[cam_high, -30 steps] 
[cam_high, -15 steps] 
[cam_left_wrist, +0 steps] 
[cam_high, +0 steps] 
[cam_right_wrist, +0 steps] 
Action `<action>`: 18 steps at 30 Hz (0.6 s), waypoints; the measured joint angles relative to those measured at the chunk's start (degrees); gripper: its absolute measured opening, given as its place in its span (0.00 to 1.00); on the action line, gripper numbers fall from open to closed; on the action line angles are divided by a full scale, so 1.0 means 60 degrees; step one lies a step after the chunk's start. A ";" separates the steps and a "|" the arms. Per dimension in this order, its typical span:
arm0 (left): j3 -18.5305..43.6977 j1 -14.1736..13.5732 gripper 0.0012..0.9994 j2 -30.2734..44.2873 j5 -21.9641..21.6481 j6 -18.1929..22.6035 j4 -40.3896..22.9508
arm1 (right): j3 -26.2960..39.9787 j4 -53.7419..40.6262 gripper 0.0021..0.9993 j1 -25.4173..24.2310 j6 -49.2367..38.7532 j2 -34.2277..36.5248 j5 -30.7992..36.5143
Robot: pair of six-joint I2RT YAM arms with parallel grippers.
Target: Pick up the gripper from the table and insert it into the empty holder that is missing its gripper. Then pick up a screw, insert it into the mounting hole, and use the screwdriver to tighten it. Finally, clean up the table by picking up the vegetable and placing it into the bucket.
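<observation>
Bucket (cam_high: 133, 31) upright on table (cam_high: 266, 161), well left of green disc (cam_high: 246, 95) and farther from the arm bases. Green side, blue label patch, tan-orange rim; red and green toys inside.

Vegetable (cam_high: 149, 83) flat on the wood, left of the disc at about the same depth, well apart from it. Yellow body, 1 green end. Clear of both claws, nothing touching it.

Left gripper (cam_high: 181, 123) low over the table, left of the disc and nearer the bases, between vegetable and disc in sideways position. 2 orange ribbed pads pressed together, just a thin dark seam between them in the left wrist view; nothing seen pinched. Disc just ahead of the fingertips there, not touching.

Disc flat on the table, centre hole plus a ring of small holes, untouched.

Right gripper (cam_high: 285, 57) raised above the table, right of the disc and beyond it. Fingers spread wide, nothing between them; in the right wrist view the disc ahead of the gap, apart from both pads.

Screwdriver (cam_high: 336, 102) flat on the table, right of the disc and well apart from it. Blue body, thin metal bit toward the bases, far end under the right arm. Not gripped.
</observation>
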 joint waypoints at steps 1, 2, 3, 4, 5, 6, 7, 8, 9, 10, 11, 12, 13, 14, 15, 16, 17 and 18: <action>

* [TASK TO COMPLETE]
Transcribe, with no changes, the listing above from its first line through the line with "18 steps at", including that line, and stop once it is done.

* [WRITTEN ANSWER]
[cam_high, -30 steps] 
[cam_high, -15 steps] 
[cam_left_wrist, +0 steps] 
[cam_high, +0 steps] 
[cam_right_wrist, +0 steps] 
Action `<action>`: 18 steps at 30 Hz (0.6 s), waypoints; the measured joint angles relative to those measured at the chunk's start (degrees); gripper: its absolute measured opening, given as its place in its span (0.00 to 1.00); on the action line, gripper numbers fall from open to closed; on the action line angles are divided by a full scale, so 1.0 means 60 degrees; step one lies a step after the chunk's start. A ";" separates the steps and a "|" the arms. Per dimension in this order, its typical span:

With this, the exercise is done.